_About this task_: Please write out the listing exactly, with nothing altered.

### Data below ###

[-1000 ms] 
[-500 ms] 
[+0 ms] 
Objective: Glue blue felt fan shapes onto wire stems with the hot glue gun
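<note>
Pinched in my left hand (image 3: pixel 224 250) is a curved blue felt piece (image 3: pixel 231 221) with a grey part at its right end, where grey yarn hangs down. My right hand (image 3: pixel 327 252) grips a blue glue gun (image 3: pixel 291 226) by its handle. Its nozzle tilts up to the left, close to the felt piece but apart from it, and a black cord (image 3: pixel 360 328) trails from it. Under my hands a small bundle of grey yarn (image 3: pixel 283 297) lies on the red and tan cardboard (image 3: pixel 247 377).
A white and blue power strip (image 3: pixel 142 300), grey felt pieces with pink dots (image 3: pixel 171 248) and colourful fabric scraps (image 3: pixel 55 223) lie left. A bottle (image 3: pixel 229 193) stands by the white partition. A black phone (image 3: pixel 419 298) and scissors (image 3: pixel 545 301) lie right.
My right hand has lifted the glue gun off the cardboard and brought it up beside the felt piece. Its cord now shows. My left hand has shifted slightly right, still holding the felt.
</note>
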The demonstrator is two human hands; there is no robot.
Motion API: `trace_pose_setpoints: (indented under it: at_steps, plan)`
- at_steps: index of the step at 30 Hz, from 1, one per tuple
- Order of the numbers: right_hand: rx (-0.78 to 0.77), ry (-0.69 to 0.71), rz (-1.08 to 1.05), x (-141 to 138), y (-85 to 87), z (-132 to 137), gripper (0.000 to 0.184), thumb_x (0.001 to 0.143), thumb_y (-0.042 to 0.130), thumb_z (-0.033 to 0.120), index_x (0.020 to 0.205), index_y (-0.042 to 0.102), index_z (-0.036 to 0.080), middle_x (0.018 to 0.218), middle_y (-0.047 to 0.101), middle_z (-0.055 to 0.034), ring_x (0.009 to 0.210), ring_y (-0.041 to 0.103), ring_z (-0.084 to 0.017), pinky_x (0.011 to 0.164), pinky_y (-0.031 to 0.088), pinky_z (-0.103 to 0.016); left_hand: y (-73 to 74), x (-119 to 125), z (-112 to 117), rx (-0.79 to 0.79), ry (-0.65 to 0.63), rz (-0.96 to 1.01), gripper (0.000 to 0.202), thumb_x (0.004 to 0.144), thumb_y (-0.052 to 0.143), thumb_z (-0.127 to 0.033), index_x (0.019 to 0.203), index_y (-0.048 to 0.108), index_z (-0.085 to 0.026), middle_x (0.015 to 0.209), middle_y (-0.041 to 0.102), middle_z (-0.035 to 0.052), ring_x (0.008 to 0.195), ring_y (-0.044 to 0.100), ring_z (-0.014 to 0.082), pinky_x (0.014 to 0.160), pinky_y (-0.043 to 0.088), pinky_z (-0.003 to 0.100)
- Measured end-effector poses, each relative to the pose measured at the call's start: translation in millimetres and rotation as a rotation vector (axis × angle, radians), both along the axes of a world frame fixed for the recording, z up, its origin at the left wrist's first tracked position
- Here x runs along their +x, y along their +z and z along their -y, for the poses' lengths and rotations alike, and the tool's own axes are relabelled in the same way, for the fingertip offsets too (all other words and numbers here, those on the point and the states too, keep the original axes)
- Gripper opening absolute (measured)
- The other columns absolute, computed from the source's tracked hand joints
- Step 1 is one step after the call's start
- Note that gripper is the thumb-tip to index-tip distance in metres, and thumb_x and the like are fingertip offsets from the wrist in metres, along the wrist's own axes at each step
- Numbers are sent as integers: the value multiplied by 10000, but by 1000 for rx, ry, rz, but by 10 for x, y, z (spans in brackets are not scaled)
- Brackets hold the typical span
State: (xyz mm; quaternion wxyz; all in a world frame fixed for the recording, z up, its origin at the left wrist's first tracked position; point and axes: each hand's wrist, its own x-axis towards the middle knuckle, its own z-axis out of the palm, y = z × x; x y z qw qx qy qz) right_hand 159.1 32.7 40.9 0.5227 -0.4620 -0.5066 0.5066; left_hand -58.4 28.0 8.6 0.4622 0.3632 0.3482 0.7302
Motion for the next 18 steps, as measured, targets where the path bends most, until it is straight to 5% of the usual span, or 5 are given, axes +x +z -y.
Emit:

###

_Solution for this task_:
[-1000 ms] 
[-500 ms] 
[+0 ms] 
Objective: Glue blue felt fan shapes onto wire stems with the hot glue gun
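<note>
Pinched in my left hand (image 3: pixel 224 250) is a curved blue felt piece (image 3: pixel 231 221) with a grey part at its right end, where grey yarn hangs down. My right hand (image 3: pixel 327 252) grips a blue glue gun (image 3: pixel 291 226) by its handle. Its nozzle tilts up to the left, close to the felt piece but apart from it, and a black cord (image 3: pixel 360 328) trails from it. Under my hands a small bundle of grey yarn (image 3: pixel 283 297) lies on the red and tan cardboard (image 3: pixel 247 377).
A white and blue power strip (image 3: pixel 142 300), grey felt pieces with pink dots (image 3: pixel 171 248) and colourful fabric scraps (image 3: pixel 55 223) lie left. A bottle (image 3: pixel 229 193) stands by the white partition. A black phone (image 3: pixel 419 298) and scissors (image 3: pixel 545 301) lie right.
My right hand has lifted the glue gun off the cardboard and brought it up beside the felt piece. Its cord now shows. My left hand has shifted slightly right, still holding the felt.
</note>
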The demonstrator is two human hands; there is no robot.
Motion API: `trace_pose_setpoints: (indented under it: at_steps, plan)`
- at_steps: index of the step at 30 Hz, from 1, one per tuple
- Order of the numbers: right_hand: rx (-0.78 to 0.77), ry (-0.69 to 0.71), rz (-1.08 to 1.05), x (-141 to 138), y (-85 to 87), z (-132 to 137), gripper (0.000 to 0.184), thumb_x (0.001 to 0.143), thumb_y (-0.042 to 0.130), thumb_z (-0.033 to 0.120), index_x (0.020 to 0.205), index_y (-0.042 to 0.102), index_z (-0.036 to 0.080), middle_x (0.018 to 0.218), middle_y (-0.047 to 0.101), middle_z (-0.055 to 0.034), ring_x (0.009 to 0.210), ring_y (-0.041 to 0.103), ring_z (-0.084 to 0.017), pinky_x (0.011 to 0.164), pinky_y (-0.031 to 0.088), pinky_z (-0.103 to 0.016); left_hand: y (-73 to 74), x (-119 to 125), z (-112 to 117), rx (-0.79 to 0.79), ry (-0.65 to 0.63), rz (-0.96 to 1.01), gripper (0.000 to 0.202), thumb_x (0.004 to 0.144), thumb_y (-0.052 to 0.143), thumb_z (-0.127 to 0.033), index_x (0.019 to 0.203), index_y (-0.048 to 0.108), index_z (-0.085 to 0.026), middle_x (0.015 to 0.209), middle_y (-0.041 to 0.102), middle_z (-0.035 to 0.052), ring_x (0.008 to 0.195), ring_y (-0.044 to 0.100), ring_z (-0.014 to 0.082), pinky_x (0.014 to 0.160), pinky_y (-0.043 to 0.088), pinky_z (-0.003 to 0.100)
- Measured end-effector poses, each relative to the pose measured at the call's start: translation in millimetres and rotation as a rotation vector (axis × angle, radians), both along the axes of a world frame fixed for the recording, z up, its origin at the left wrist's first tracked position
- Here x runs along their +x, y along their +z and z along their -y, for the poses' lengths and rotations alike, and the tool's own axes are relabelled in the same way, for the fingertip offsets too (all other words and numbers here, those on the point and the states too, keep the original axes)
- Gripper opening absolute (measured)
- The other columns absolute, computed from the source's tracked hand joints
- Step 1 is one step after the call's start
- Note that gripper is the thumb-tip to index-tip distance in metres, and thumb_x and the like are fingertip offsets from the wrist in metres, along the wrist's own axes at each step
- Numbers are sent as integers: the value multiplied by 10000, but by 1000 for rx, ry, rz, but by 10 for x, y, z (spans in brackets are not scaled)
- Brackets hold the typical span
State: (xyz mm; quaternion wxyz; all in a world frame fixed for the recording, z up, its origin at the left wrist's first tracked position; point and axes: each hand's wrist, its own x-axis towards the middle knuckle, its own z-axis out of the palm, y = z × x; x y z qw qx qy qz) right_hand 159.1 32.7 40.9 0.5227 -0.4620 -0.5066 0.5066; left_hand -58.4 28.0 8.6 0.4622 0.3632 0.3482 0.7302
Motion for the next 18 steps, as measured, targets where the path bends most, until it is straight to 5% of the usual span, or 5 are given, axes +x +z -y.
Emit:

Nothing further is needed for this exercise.